I’m looking forward to my holiday next week! I’m dead tired.
Get in – arrive
What time do we get in Paris?
See off – to go to a place that someone is leaving from to tell them goodbye.
We saw the children off yesterday. They’ve gone camping.
Go back – return to the place you were before.
We are going back home in two days, but I wish we could stay longer.
Check in – to arrive at a hotel and get the key for your room.

We checked in at two in the morning because the plane was late.

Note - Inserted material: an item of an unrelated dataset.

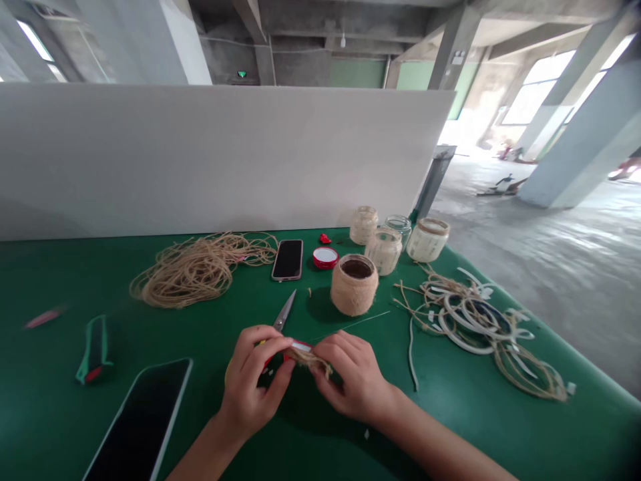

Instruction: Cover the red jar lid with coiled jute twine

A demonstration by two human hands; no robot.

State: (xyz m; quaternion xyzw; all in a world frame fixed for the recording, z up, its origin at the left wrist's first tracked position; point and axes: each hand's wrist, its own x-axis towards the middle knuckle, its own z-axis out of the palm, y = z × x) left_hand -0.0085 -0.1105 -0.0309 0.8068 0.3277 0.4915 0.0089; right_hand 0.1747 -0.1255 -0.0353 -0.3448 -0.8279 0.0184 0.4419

Check out – to leave a hotel after paying for your room and returning the key.
We must check out before 11.
Look around – to visit a place and look at things there.
They spent all day looking around the town.
Drop someone off – to drive someone somewhere and leave them there, especially if it’s on your way.
Can you drop me off at the station on your way to work?
Pick up – collect
Can you pick me up from the airport tomorrow afternoon, please?
Take off – when a plane leaves the ground.
Would you please fasten your seatbelts, the plane is taking off.
Stop over – to stay somewhere for some time on the way to somewhere else.
On our way to Spain, we’ll stop over in Rome to see the sights.

Phrasal Verbs with ‘Go’

Here are several mostly used phrasal verbs starting with the verb ‘go’.

GO BY – pass.

She was sitting and watching the people go by.

GO BACK – return.

I’m going back in two weeks.

GO OFF – no longer fresh.

The strawberries have gone off.

GO DOWN – go to a lower position.

He went down on his knees and asked her to marry him.

GO THROUGH – accept officially.

We hope the new recycling law will go through.

GO OUT – go outdoors.

We’re going out for dinner.

GO ON – continue.

Show must go on.

GO FOR – choose.

I’ll go for the cheaper seat.

GO ALONG – support or agree.

Milly has accepted and Rob will probably go along with the idea.

 

 

Phrasal Verbs with ‘Take’

Here are ten most frequent phrasal verbs with ‘take’:

Take after – to look or behave similarly as somebody in your family.

I take after my grandma.

My daughter takes after her dad.

Take to – to start doing something regularly, develop a habit.

He took to drinking.

He was too weak, so he took to his bed all day.

Take away – to remove something, make it vanish.

After she sorted out the towels, she took them away.

The medicine took her headache away.

Take up – to develop an interest in something such as hobby or sport.

Simona took up playing the piano but she lost interest after some time.

I am not very good at basketball. I only took it up recently.

Take over – to assume control or responsibility of something.

 The aliens took over our planet.

A new manager took over after Mr. Bradley retired.

Take on – to employ someone.

We’ll take on some new staff this week. Would you send us your CV?

The hotel usually takes on more workers during the season.

Take off – when an airplane leaves airport.

The plain is taking off, would you please fasten your seat belts.

My stomach always reacts when an airplane takes off.

Take in – 1. to reduce something in size.

The tailor took in my trousers after I lost weight.

  1. to visit an interesting place.

We took in a trip around the island. It was marvelous.

Take down – to write down information.

The teacher told us to take down important things he was talking about.

The agent showed us some houses and we took down the details.

Take back – to bring something back to the shop because it is not suitable.

I’ll have to take this shirt back to the shop. It’s too big.

If the shoes don’t fit you, take them back to the shop.